- _WORK INSTRUCTION_: Every line below that contains "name" is to be copied.

- _DATA_:
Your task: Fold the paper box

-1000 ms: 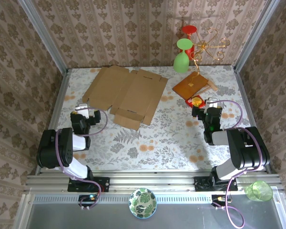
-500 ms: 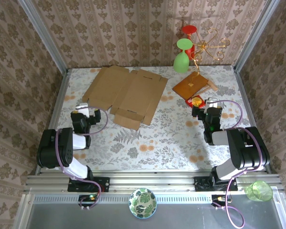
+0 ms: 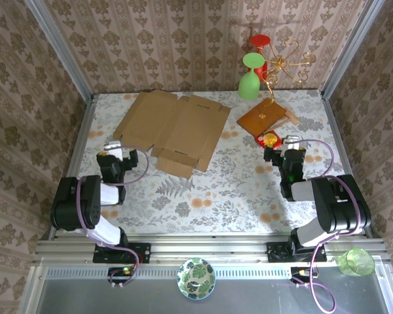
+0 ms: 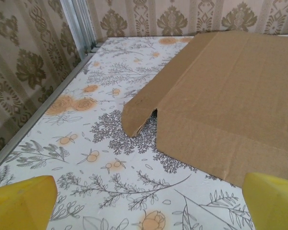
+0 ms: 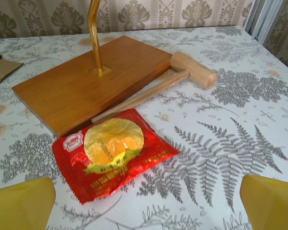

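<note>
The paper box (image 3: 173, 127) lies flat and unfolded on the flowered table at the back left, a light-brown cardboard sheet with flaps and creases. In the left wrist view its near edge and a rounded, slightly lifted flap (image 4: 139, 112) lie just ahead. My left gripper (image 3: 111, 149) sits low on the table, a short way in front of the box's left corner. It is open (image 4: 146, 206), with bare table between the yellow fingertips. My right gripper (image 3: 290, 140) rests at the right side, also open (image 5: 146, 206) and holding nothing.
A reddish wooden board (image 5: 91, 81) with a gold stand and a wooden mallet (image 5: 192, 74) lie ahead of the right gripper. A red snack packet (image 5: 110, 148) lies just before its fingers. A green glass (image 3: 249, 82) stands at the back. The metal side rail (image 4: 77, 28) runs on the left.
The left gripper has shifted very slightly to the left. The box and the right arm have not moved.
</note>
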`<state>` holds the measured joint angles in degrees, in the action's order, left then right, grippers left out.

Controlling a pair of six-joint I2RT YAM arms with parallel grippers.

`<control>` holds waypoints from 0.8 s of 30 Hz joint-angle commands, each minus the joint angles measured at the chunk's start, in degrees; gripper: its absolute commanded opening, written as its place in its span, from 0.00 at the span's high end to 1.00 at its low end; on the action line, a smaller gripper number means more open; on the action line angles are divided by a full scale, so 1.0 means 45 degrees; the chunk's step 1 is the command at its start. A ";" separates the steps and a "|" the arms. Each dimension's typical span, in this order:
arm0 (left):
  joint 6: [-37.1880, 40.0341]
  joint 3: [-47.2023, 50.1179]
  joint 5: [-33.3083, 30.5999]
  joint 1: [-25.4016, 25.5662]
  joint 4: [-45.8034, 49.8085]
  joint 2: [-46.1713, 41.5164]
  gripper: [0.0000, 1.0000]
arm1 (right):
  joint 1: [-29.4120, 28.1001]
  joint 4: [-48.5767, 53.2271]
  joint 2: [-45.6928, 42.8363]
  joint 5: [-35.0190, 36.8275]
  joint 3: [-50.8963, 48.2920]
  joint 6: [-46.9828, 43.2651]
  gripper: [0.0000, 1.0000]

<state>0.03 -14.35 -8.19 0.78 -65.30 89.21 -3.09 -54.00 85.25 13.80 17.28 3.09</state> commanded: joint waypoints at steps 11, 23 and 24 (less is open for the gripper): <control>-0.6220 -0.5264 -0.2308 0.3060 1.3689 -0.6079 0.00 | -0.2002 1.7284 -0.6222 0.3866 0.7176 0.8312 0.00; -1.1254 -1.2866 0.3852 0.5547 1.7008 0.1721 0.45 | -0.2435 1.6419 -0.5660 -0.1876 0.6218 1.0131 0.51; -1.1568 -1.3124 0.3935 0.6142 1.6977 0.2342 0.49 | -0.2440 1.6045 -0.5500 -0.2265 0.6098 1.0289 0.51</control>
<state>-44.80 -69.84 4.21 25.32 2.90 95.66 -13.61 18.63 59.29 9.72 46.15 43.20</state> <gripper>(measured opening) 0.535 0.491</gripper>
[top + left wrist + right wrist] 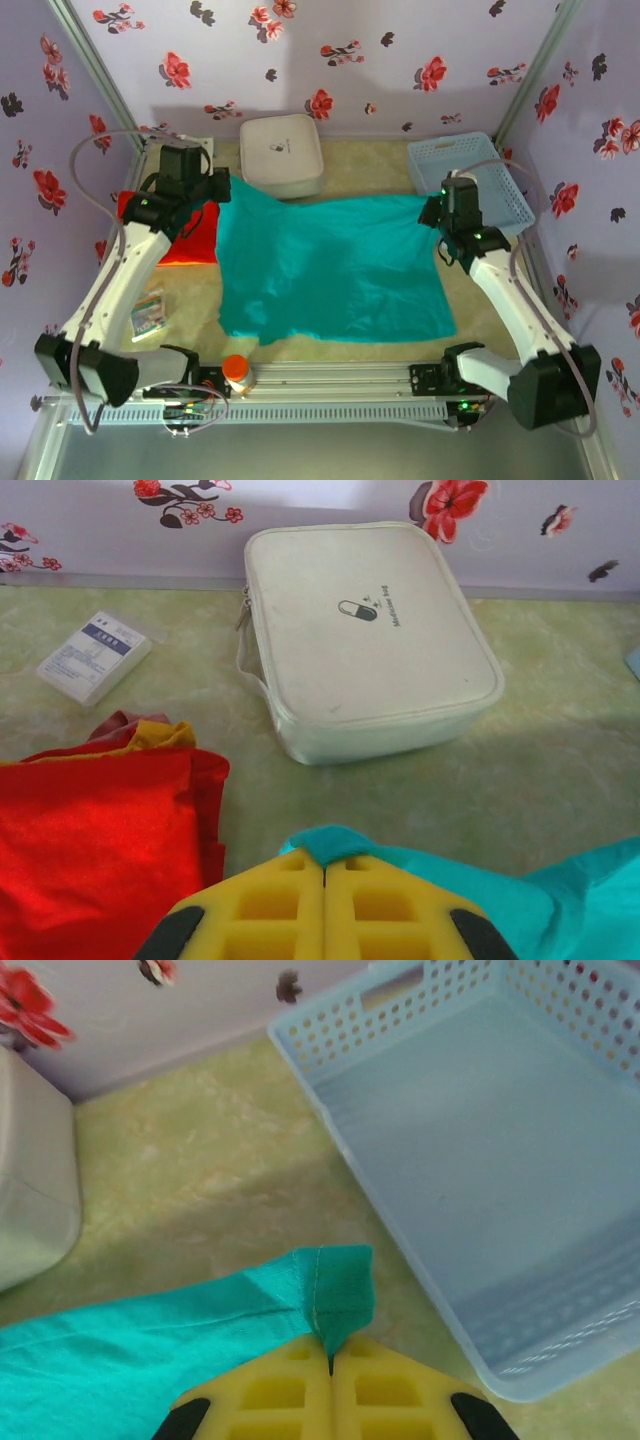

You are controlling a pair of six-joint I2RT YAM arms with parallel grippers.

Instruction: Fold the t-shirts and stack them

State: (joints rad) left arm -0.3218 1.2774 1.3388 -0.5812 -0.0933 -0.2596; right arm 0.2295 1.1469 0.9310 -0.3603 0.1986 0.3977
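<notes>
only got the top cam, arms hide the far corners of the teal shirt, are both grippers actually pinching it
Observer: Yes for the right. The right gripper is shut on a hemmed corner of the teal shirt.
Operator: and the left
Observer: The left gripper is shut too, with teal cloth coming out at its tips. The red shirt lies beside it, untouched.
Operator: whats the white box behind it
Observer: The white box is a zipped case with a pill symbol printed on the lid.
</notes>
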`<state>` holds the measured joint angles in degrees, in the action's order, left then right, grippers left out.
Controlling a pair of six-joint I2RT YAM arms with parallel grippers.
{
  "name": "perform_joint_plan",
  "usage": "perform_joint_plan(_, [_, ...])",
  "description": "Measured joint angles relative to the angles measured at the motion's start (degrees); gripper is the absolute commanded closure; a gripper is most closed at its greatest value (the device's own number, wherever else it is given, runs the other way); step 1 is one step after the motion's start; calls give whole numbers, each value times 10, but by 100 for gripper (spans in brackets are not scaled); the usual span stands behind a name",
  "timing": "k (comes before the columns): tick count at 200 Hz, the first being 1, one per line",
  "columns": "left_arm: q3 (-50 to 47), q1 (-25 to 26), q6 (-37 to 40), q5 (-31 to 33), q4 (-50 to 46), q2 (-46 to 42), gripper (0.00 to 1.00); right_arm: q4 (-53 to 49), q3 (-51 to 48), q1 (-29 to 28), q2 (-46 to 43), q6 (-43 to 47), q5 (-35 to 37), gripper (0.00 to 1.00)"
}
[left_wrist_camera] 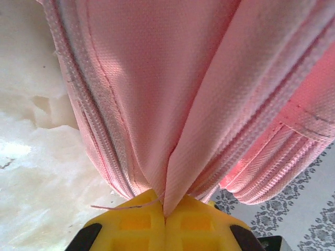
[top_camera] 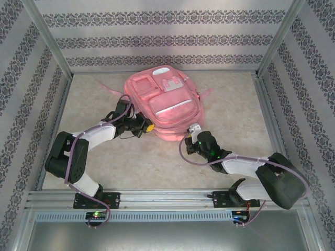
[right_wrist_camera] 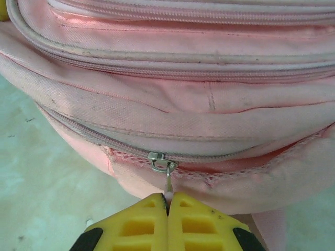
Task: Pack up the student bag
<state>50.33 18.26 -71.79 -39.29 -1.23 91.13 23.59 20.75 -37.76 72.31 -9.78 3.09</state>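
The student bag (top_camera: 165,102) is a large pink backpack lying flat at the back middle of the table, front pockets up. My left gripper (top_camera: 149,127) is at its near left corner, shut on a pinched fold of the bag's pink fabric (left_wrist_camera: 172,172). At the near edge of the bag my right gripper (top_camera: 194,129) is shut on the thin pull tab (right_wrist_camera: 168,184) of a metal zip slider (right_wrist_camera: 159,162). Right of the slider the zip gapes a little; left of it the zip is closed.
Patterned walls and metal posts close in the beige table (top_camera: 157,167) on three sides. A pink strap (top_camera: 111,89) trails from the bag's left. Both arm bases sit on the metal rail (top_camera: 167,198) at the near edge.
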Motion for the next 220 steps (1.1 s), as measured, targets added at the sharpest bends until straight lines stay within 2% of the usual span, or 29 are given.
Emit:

- _SOLVED PROBLEM_:
  "name": "perform_joint_plan",
  "description": "Measured joint angles relative to the angles measured at the motion's start (degrees); gripper is the absolute commanded closure; a gripper is most closed at its greatest value (the device's own number, wherever else it is given, runs the other way); step 1 is one step after the motion's start; calls give whole numbers, each value times 10, but by 100 for gripper (spans in brackets are not scaled); the usual span stands behind a name",

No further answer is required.